▽
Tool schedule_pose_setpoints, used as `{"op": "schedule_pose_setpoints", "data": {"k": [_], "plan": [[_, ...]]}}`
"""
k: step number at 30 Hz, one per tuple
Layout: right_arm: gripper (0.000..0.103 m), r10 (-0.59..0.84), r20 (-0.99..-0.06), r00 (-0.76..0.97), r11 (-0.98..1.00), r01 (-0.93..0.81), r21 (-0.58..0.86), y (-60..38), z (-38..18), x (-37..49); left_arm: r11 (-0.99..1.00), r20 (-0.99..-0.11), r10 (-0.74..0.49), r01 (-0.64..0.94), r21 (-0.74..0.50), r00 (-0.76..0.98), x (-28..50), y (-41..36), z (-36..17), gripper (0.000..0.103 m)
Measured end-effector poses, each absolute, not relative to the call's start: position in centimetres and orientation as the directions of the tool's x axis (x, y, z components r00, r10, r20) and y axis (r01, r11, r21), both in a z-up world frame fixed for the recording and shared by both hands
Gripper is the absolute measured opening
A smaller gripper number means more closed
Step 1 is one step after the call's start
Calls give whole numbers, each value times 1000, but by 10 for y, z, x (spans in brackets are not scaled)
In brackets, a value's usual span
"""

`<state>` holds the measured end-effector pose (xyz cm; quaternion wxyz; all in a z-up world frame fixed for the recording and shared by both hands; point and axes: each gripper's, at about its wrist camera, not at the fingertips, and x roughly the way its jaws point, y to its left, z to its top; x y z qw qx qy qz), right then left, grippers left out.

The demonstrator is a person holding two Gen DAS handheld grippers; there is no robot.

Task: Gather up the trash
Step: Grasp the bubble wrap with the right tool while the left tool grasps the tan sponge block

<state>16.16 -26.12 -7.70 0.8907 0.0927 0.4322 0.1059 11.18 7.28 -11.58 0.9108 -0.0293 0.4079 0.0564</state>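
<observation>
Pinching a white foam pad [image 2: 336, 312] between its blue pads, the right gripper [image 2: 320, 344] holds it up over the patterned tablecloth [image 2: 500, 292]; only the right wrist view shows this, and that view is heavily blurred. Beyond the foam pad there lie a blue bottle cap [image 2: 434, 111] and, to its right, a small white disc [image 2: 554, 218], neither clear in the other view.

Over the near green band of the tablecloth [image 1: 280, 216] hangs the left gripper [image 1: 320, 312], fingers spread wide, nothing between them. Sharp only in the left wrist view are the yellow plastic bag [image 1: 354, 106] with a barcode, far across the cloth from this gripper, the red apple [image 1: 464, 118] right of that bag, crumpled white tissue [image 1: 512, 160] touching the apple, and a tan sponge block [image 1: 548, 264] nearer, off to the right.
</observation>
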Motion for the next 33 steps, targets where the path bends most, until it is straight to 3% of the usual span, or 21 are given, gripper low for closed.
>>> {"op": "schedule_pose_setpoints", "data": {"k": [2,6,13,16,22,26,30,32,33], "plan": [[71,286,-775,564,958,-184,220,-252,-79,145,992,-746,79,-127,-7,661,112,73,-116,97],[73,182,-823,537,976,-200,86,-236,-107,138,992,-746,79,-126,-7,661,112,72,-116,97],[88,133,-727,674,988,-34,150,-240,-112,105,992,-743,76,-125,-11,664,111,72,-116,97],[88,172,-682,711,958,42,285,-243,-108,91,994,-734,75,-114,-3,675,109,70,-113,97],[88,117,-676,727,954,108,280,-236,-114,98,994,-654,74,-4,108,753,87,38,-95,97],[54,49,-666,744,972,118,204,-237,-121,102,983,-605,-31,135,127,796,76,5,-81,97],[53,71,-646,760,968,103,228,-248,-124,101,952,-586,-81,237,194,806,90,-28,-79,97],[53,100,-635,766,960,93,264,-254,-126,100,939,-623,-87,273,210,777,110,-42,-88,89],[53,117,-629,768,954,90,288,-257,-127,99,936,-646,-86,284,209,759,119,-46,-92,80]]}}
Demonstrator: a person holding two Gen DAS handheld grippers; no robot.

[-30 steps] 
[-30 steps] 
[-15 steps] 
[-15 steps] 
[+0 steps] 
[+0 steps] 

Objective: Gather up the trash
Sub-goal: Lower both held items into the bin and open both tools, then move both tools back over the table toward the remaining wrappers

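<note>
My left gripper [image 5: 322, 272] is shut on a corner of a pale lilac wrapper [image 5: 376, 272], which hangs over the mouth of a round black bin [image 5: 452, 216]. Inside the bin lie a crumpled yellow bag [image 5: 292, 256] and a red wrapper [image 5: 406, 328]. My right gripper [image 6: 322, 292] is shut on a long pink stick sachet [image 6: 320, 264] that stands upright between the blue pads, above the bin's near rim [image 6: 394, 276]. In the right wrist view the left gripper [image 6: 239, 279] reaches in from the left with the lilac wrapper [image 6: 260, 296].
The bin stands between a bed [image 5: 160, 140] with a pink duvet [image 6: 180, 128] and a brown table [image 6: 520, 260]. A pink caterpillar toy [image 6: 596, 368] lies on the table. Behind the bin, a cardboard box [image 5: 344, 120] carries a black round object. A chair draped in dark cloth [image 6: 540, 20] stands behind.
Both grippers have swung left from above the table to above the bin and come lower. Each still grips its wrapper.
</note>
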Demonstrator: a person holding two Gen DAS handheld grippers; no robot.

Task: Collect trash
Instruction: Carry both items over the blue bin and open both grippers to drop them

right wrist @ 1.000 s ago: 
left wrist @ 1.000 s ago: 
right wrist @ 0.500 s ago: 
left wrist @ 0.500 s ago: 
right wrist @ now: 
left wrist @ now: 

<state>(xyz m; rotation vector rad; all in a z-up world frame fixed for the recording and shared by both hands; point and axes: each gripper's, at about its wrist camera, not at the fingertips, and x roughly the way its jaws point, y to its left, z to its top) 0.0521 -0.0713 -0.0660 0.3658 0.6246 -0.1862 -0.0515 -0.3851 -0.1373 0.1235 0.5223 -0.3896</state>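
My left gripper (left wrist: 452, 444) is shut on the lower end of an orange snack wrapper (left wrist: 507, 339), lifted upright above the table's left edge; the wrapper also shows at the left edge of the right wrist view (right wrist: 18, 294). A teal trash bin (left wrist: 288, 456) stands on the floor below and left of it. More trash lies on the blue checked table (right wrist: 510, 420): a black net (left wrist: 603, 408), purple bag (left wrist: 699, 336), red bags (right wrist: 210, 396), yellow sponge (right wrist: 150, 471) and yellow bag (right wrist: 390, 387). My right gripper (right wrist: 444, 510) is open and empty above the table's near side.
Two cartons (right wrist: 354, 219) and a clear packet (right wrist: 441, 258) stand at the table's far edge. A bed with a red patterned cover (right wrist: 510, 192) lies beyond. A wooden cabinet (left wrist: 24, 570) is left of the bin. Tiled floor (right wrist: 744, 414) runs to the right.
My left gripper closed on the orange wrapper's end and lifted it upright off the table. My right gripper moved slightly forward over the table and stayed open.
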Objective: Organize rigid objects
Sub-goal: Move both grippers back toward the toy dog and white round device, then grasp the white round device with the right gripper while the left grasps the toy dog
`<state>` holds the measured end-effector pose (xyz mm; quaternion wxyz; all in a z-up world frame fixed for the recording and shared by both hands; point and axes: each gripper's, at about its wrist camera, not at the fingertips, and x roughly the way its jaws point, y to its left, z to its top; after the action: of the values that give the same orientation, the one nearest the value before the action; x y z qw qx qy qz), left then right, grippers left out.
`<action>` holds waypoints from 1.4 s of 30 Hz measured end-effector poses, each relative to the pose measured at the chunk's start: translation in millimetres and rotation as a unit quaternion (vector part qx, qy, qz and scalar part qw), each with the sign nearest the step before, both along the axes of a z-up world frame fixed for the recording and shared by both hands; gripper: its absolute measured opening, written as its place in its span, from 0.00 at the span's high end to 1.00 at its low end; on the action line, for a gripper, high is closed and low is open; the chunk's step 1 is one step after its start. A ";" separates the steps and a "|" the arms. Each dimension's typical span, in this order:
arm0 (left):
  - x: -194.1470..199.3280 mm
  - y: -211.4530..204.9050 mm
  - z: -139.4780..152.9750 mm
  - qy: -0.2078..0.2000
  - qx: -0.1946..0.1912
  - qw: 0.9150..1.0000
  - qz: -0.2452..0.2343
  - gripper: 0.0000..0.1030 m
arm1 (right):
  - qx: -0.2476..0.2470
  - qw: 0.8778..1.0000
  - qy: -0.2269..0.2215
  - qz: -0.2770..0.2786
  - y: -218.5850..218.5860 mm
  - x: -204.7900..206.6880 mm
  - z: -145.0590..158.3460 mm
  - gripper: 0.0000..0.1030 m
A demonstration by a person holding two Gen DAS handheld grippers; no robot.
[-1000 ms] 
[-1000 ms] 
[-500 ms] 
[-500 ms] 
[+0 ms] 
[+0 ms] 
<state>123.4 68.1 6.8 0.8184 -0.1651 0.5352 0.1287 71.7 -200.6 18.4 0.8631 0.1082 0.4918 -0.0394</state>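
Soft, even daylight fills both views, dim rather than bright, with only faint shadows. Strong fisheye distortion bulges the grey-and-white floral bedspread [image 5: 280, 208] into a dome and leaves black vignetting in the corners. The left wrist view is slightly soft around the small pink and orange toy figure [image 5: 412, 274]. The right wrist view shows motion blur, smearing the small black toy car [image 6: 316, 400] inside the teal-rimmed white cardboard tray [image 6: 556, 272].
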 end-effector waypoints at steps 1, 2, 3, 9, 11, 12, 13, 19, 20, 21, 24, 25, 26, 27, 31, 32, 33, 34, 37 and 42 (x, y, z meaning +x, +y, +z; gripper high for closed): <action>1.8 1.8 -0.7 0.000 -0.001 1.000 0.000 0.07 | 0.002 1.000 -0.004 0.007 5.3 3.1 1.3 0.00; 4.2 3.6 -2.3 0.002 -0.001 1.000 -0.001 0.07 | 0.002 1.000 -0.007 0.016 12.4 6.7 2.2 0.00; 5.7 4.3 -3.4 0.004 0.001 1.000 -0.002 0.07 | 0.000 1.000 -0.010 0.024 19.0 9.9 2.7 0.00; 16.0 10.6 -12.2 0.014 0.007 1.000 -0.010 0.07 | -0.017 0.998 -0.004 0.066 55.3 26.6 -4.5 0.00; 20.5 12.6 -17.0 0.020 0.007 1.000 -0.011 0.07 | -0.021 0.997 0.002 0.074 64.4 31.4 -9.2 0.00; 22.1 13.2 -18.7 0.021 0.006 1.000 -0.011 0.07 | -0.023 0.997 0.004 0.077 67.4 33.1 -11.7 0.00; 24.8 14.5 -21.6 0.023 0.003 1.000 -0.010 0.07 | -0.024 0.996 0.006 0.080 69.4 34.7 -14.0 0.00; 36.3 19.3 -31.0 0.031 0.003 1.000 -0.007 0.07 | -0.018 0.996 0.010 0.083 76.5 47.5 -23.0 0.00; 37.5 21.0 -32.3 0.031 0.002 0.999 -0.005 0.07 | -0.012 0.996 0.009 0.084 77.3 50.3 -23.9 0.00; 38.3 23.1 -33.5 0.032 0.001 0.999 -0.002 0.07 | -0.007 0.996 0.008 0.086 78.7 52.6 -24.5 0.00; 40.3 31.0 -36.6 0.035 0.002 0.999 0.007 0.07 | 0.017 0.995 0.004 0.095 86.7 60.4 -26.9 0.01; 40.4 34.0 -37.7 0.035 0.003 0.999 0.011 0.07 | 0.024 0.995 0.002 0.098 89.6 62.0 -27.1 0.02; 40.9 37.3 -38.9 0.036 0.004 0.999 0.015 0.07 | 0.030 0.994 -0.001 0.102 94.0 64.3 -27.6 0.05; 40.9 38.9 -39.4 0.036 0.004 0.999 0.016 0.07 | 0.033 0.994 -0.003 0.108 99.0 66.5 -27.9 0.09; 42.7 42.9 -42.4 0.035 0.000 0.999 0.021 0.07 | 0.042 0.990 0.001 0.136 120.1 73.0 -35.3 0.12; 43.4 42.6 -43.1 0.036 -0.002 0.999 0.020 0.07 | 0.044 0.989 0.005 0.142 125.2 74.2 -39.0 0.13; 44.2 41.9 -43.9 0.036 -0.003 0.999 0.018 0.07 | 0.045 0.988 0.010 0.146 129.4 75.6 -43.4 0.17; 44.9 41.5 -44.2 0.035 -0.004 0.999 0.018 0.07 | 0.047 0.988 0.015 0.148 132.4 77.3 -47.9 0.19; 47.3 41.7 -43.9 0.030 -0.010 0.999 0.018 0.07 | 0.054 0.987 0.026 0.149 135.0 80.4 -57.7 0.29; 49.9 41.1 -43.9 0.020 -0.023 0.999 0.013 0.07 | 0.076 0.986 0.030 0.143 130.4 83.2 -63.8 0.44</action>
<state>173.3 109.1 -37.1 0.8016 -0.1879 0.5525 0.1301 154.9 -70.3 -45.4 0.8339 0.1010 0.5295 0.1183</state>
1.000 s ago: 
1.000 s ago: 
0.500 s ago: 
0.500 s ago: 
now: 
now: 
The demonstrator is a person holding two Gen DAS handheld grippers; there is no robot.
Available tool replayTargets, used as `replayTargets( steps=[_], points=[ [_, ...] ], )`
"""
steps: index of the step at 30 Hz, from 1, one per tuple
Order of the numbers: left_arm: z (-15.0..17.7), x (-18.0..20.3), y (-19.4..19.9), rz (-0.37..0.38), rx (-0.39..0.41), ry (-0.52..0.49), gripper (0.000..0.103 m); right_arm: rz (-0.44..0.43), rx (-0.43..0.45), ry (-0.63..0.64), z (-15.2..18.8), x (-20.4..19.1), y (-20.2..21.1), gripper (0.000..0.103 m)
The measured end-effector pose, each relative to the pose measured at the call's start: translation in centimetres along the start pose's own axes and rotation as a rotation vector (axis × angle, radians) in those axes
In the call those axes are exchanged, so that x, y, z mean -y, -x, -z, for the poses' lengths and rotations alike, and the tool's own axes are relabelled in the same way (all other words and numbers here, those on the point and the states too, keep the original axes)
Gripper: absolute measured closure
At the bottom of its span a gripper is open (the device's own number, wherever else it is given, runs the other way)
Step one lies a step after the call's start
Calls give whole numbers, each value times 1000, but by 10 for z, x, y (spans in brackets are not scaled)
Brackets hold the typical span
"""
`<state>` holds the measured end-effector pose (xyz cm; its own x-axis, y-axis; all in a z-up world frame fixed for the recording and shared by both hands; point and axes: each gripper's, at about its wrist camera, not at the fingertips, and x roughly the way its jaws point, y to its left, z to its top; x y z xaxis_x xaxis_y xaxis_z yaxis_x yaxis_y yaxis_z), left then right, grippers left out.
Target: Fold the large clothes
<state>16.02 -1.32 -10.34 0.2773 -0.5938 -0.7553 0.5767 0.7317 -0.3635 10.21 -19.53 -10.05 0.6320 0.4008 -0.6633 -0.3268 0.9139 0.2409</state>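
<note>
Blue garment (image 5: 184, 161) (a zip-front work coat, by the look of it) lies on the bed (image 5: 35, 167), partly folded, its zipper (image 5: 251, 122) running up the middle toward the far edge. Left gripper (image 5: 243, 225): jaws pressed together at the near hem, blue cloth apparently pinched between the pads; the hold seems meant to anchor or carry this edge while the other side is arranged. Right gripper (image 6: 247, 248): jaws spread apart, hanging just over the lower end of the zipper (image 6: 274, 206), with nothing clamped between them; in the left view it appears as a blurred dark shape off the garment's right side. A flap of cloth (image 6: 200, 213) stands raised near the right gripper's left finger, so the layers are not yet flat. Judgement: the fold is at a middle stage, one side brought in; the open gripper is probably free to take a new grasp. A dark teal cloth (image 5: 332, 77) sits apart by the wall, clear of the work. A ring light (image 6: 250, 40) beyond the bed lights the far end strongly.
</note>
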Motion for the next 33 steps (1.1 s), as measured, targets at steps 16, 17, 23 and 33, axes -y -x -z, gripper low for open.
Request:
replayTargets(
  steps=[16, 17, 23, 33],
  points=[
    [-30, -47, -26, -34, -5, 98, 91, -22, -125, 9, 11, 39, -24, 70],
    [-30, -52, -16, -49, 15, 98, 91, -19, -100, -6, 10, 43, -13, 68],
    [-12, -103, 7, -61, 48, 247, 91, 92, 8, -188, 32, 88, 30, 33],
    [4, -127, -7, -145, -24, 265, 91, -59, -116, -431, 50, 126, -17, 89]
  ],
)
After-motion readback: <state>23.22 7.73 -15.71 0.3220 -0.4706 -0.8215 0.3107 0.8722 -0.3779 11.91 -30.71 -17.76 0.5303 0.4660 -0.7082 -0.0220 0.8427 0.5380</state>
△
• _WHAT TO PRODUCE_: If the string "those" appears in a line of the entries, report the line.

• _SOLVED EXERCISE_:
The measured end-effector pose, each relative to the pose measured at the call's start: translation in centimetres along the start pose's own axes and rotation as a rotation vector (axis × angle, radians) in those axes
In the call those axes are exchanged, so that x, y, z mean -y, -x, -z, for the poses' lengths and rotations alike, and the tool's own axes are relabelled in the same way (all other words and numbers here, those on the point and the states too, keep the original axes)

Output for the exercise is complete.